On Thursday, March 4, OPEC+, led by Saudi Arabia and Russia, held a ministerial meeting to decide on its oil production policy for April, and the market is widely expected to jointly increase production by at least 500,000 barrels per day, and their judgment on the current state of the oil market will also influence the price trend in the coming months.
At the opening of the videoconference, Saudi Energy Minister Prince Salman said, “At the risk of sounding like negotiations have stalled, I once again urge member states to remain cautious and vigilant” and to be “prepared” for possible emergencies I urge members again to remain cautious and vigilant” and to be “prepared” for possible contingencies.
Analysis says this is the latest signal that Saudi Arabia still wants to strictly limit oil production.

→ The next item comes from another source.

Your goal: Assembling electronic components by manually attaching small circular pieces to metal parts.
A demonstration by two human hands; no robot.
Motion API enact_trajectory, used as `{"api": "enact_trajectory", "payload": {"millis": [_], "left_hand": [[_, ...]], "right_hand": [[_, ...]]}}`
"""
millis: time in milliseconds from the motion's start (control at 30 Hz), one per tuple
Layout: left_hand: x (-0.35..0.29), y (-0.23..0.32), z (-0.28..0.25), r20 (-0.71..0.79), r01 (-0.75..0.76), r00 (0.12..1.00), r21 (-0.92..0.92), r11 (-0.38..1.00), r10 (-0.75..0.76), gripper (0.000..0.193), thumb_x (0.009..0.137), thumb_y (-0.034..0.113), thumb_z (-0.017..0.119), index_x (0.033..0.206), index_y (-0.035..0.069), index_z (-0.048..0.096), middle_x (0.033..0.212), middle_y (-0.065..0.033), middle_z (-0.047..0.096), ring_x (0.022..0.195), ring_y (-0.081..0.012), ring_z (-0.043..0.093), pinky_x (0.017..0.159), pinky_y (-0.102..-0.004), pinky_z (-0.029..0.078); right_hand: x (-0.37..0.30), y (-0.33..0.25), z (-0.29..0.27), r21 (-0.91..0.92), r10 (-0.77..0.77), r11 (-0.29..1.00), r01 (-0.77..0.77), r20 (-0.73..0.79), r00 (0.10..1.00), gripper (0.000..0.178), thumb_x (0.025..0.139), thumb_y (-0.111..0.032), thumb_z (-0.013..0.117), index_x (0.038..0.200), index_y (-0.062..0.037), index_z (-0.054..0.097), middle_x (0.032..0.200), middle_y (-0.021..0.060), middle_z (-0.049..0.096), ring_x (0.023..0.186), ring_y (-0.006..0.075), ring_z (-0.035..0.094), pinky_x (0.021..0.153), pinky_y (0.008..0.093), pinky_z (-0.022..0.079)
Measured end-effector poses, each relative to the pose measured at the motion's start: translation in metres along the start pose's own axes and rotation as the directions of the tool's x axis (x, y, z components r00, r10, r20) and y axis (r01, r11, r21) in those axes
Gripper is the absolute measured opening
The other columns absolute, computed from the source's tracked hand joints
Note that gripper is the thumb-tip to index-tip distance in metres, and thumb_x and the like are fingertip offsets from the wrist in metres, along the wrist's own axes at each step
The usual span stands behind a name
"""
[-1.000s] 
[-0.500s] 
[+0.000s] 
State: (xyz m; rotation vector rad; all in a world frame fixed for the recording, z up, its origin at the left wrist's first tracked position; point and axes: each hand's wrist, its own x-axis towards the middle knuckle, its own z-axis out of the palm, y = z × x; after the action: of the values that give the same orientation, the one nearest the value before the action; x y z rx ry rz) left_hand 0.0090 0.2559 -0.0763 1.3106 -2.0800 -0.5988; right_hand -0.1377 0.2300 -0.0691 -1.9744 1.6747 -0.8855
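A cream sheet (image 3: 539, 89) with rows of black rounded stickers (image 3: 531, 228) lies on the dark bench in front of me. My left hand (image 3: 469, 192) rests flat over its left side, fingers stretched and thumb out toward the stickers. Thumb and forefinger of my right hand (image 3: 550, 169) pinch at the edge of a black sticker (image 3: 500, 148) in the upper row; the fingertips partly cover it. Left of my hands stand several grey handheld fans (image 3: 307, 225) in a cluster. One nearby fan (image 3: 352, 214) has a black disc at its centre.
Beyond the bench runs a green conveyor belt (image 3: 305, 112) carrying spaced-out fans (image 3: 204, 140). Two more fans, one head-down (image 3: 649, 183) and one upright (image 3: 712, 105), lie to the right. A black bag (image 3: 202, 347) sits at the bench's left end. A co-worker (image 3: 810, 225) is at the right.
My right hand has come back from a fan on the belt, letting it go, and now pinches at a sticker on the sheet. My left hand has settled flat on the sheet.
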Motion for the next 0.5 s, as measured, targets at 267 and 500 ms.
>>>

The Saudi energy minister also made a very graphic analogy: “Before taking the next step, make sure the shimmer we see is not the headlights of an oncoming express train.”
Russian Deputy Prime Minister Novak acknowledged that the market has not yet fully returned and that there is much uncertainty ahead, with the core issue being the uncertainty of the spread of the new coronavirus, but he also reiterated his support for a limited production increase, i.e., “we are now in a better situation.
After the news was released, international oil prices narrowed intra-day gains from over 2% to more than 1%, with Brent falling back below $65 in the short term and U.S. oil WTI falling back below $62 at one point.
An hour later, however, according to media reports, OPEC+ representatives said Saudi Arabia is preparing to continue voluntary oil production cuts in April and May, with the size of the voluntary oil cut in April remaining at 1 million barrels per day. Despite Russia seeking to increase oil production under the agreement, OPEC+ is close to a consensus that it may keep its oil production policy unchanged in April, i.e. deciding not to increase production by 500,000 barrels per day in April.
International oil prices rose rapidly to 5%, the U.S. oil WTI short term broke through $ 63 and $ 64 two hurdles, back to the highest in 14 months; Brent successively above $ 66 and $ 67, rose to the highest since February 26, and close to the high since January last year. Oil prices have risen 25% so far this year.
Europe’s STOXX 600 oil and gas index rose 1.8%, setting a new intraday high. U.S. energy stocks rose in general, APA rose over 7.6%, EOG Resources rose over 6.1%, Marathon Oil rose 5.6%, ConocoPhillips rose over 5.3%, Cimarex Energy rose over 5.0%; U.S. Crude Oil Fund (USO) rose over 4.9%, U.S. Brent Crude Oil Fund (BNO) rose over 5.0%, XLE also rose over 3.8%.
Analysts say the OPEC+ decision will make this will leave the world facing a severe oil supply shortage, which will worsen in April without additional production increases. It just so happens that the economy will face higher energy costs at a Time of recovery.
Earlier, several mainstream media outlets said that the OPEC+ representatives they had contacted were also unclear about what the next oil policy direction would be. At Wednesday’s preliminary OPEC+ meeting, oil-producing countries revealed little wind of whether they would increase production.
Bloomberg reported that Saudi Arabia and Russia had held bilateral talks on Wednesday to seek consensus against a backdrop of Saudi Arabia urging caution and Russia’s desire to boost oil production. The exact outcome of the talks does not yet appear to be known.
During Asian trading on Thursday, Saudi Arabia and Russia were discussing a proposal to restore 1 million barrels of oil supply per day to the global market, according to the Wall Street Journal, which cited people familiar with the matter. The size of Saudi Arabia’s production cut was cut to 500,000 bpd from 1 million bpd in February and March, while the other OPEC+ members collectively increased production by a total of 500,000 bpd.
There was also a Reuters report this week that Saudi Arabia and Russia have also discussed an alternative scenario that would require OPEC+ to maintain the current status quo of production cuts without any production increases.
Saudi Arabia and Russia have almost always had very different opinions when it comes to production increase plans. Simply put, Saudi Arabia demands higher crude oil prices to maintain government spending, while Russia is concerned about cutting production for too long to stimulate the rise of the U.S. shale oil industry, as oil demand has recovered.